Evaluate the performance of your system.
One possible approach is the following. Take ten objects, putting one in view at a time. Move each object to five different unique locations/orientations. Keep track of how the system identifies the object at each location, giving you 50 different evaluations. Build a confusion matrix of the results showing true labels versus classified labels and include that in your report.
- Show more information in your video output, such as the orientation and centroid of the object.
- Add objects to the DB so your system can recognize more objects.
- Enable your system to learn new objects automatically by first detecting whether an object is known or unkown, and then collecting statistics for it if the object is unknown.
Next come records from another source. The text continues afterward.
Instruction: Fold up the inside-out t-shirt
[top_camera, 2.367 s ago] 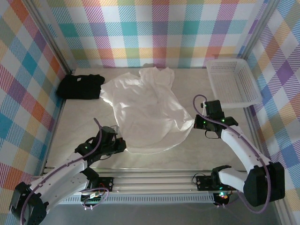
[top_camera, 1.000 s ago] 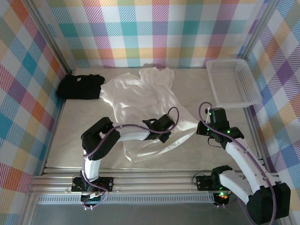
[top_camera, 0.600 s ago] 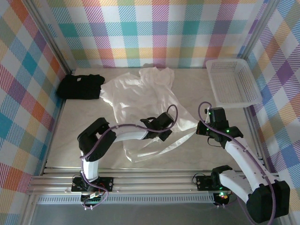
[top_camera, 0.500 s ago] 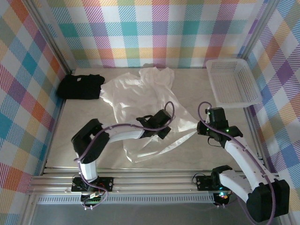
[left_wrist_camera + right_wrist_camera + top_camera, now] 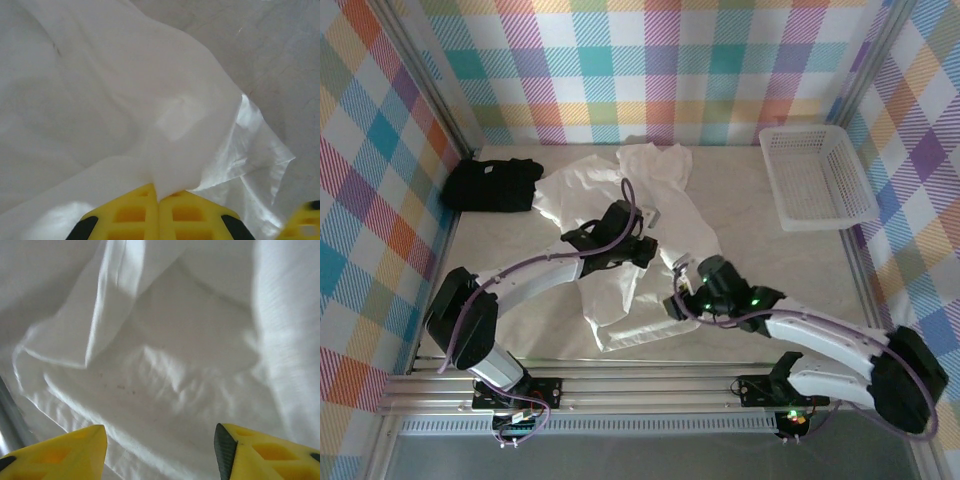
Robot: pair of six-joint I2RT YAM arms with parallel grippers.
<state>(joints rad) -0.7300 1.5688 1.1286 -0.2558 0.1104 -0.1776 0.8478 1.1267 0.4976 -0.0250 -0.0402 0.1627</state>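
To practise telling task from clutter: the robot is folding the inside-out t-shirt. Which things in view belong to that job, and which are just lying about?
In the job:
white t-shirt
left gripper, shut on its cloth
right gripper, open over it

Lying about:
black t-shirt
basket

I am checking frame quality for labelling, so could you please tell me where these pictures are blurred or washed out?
Top external: sharp and evenly lit, though the t-shirt is washed out, its folds faint. Left wrist: it looks soft, the left gripper crisp, a yellow blur in the bottom-right corner. Right wrist: it is blurred, most toward the right, the right gripper soft-edged.
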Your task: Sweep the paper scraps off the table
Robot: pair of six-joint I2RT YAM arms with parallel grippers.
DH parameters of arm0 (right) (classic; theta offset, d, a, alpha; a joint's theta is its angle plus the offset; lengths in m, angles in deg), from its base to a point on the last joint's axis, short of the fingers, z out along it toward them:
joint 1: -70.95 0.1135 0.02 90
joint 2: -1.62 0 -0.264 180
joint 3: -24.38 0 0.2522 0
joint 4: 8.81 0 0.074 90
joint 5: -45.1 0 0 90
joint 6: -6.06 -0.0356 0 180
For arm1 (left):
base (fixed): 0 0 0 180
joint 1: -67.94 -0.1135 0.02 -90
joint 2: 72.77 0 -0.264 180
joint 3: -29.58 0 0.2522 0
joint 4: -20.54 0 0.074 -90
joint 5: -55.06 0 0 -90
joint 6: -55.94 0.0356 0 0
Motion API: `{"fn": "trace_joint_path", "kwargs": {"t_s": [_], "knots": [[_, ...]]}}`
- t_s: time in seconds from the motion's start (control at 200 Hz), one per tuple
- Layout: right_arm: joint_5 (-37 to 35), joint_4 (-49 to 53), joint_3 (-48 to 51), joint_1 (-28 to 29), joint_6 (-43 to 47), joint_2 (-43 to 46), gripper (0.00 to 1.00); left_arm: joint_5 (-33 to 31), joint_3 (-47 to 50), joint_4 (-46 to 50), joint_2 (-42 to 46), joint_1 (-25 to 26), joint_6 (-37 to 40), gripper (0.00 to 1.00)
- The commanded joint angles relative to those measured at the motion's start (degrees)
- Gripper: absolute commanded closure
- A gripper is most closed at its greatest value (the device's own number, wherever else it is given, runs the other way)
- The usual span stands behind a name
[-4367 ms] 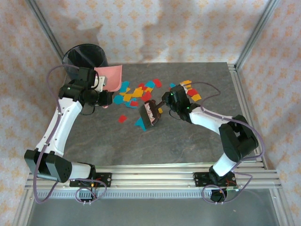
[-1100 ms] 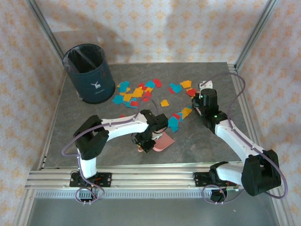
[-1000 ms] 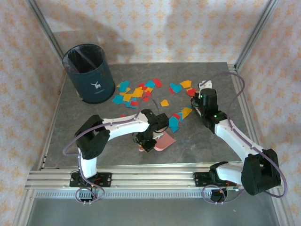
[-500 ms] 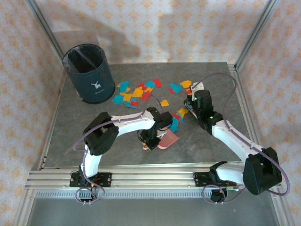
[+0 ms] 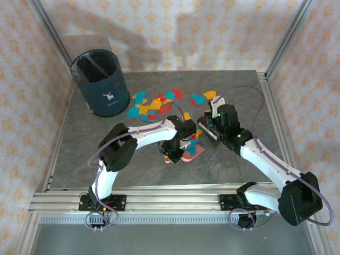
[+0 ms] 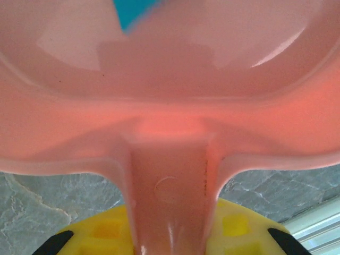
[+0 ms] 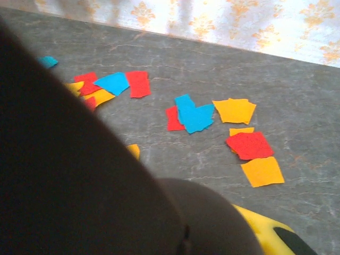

- Experiment with more classifiers and/or distance metrics for comparing feature vectors.
For this project, make a wiki page that begins by explaining your overall pipeline for OR. Your audience is your fellow CS majors not in the course.
Explain the features you used for the OR process, how you computed them, and the classification methods you tested. Your audience for this section is other students in the course.
Your project report should include the images of 5 objects of your choice from your training set and then images of the same 5 objects being recognized by the system.
The final piece of your report should provide a quantitative metric that describes the performance of the system on the OR task.
If you did any extensions, describe the algorithms and show at least one example for each extension.
Give your wiki page the label: cs365s16project03
Put a zip file or tar file of your code in your Private Courses handin directory.